I asked Getter in ’98 why he left the game at such a young age. He said he was just tired of moving — and of not having control over his own destiny.
“It’s not like today,” Getter said. “Today, these guys have options in their contracts. Like, they can say, ‘Well, I don’t want to go over there and play, because I don’t like that town.’ Well, in our day, if you didn’t play, you didn’t get paid. They’d tell you to go here or there, and what could you say? But it was a good team then. We were a close enough team. We didn’t go to bed with one another, but we were close. We drank beer together, raised hell together.”
Last I saw him was on Nov. 3 of last year. Getter invited me to bring my son, a left-fielder at Hillcrest High School, to talk hitting and fielding. The University of Texas was playing football on TV; Getter wore a wool Longhorns cap and sat in a recliner. He asked my son to stand so he could see his swing; while he gave Harry some tips I thumbed through and took pictures of an scrapbook filled with yellowed clippings and old Eagles and Rangers programs. I snapped photos, too, of my son with a man I considered a great — a legend.

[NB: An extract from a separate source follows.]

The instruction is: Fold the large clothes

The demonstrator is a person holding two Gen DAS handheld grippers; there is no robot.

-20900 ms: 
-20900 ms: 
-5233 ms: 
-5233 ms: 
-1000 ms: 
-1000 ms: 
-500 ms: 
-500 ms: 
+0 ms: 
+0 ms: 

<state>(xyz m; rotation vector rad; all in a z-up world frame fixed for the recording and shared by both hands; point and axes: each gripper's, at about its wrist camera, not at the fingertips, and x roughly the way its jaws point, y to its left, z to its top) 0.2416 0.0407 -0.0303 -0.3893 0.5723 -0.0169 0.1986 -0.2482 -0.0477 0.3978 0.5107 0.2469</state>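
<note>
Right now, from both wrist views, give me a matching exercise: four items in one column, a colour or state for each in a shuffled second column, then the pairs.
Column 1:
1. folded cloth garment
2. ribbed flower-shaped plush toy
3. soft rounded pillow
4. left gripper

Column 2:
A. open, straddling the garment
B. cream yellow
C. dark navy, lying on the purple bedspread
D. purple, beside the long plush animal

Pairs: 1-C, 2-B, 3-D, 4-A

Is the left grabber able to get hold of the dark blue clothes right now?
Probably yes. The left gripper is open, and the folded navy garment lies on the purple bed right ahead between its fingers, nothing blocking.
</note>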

Harry and I were talking last week about going back to see Mr. Getter. But on Saturday, during our drive to the baseball card shop, Rusty Getter called to say that father had but a few hours to live. Rusty wanted to drop off a book of interviews and photos they made for his father before he died; it’s a wonderful keepsake filled with stories about baseball, Campisi’s and stripper Candy Barr.
My Baseball Life, the book is called.
When Rusty hung up I asked Harry what he remembered most about his time with Mr. Getter.
“He told me, ‘Never, ever dive for a ball if you’re not sure you’ll catch it,'” Harry said. “I’ll always remember that.”
Good advice from one outfielder to another. And just good advice, period.